REQUIRED WORK: Transcribe only the lines of the listing below from the one holding "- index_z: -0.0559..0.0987" through the one holding "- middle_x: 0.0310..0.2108", inclusive, without any change.

.....

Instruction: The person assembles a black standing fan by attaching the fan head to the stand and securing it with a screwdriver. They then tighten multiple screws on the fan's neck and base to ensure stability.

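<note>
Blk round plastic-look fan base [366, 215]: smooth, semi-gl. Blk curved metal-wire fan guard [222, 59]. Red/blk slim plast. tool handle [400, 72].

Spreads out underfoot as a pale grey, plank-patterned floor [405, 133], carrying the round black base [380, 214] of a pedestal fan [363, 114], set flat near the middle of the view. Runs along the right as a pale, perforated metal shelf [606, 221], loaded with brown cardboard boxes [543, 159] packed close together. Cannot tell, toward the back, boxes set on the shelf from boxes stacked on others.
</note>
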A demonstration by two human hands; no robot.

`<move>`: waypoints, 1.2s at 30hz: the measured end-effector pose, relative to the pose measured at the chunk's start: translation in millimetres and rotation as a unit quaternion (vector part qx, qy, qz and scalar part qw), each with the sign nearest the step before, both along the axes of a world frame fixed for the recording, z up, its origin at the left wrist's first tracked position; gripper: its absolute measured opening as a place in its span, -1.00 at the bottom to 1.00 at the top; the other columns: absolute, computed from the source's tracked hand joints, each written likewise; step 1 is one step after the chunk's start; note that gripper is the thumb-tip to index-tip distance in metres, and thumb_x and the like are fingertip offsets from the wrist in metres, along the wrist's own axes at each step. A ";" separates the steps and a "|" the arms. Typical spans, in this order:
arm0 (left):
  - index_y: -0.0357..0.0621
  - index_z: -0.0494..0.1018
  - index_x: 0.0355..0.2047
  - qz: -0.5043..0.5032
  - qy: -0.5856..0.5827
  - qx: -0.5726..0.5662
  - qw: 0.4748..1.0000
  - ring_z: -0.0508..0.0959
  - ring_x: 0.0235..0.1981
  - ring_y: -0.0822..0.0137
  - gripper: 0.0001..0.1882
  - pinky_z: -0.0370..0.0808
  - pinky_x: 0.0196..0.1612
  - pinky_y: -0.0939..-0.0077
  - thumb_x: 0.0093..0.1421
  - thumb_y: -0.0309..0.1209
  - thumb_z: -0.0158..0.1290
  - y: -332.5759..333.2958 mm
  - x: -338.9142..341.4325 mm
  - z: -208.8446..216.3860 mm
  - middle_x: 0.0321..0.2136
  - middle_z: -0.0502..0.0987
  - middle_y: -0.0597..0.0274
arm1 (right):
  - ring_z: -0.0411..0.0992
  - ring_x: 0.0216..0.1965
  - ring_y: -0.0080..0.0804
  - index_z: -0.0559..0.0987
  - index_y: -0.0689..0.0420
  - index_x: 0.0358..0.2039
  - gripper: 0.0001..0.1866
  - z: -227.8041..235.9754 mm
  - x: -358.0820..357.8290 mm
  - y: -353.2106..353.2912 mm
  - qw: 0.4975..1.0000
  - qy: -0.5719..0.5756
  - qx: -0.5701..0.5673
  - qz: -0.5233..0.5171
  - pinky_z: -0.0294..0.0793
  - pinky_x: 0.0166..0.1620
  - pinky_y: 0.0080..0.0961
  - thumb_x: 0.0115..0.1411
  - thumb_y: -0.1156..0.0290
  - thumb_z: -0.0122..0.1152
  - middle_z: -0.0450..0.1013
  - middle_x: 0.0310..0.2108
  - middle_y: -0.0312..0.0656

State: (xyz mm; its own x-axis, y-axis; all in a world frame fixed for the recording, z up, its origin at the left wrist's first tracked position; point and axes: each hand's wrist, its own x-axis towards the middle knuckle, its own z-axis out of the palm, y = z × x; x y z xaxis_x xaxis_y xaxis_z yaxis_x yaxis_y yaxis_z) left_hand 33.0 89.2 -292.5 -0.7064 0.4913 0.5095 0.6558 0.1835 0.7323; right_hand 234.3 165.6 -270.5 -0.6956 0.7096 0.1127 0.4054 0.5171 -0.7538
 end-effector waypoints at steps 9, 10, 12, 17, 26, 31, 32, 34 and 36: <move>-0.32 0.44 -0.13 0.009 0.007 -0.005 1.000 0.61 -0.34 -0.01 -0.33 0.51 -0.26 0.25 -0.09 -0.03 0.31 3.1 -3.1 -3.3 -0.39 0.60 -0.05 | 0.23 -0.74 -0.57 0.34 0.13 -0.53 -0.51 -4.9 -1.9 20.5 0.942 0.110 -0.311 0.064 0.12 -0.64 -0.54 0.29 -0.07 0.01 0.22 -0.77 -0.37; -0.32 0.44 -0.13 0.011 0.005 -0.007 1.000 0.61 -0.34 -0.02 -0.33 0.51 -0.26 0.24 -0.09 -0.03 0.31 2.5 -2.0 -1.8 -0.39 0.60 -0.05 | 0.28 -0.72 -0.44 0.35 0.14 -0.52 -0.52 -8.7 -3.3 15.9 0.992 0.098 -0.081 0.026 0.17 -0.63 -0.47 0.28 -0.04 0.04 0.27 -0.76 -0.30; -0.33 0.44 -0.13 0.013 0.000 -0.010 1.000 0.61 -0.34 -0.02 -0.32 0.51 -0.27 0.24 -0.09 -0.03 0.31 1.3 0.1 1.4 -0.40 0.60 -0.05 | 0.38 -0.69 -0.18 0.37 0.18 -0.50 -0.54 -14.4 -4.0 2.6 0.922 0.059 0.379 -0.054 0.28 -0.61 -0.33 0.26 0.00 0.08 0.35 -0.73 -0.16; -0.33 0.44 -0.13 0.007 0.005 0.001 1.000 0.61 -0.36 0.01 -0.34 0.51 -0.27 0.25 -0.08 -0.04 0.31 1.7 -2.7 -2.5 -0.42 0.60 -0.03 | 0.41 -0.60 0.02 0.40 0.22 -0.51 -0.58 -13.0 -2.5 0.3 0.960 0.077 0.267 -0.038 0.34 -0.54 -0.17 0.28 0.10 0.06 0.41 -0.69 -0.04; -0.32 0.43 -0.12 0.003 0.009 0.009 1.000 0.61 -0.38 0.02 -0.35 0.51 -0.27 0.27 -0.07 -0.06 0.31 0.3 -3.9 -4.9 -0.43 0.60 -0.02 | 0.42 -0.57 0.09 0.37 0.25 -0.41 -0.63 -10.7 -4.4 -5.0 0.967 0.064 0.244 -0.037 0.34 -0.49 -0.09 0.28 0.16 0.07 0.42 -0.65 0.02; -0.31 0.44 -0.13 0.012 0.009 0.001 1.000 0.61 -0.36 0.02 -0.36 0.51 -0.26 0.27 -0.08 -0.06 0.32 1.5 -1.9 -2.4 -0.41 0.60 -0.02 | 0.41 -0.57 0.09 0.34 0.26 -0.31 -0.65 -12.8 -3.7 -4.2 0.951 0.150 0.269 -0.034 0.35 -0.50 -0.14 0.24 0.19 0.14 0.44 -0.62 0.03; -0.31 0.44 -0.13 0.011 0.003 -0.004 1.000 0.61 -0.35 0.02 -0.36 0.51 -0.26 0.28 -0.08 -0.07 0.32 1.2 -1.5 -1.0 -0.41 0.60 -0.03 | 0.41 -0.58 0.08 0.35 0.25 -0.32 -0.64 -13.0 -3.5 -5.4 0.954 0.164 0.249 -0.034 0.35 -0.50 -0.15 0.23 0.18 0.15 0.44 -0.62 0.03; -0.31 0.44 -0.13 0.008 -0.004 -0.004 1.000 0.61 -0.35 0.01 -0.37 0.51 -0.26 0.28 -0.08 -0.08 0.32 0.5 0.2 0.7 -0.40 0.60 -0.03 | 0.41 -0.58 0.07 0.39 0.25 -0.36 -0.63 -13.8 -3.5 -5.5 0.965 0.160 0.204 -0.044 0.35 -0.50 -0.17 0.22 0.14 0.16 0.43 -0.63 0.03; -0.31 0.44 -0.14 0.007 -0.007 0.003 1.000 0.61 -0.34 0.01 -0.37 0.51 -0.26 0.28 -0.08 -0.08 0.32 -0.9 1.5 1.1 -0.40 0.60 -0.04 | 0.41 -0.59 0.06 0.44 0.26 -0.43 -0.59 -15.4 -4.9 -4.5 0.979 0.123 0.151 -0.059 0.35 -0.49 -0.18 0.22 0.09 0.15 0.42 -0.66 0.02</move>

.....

ANSWER SPACE:
  - index_z: -0.0559..0.0987
  - index_y: -0.0689..0.0420
  - index_x: 0.0358..0.2039
  - gripper: 0.0001..0.1866
  - z: -227.8041..235.9754 mm
  - x: -358.0820..357.8290 mm
  - y: -353.2106..353.2912 mm
  - qw: 0.4975..1.0000
  - qy: -0.5719..0.5756
  - qx: -0.5701..0.5673
  - qz: -0.5233..0.5171
  - pinky_z: -0.0294..0.0793
  - pinky_x: 0.0166..0.1620
  - pinky_y: 0.0080..0.0961
  - thumb_x: 0.0115..0.1411
  - thumb_y: -0.1156..0.0290
  - thumb_z: -0.0122..0.1152
  - middle_z: -0.0450..0.1013
  - middle_x: 0.0310..0.2108

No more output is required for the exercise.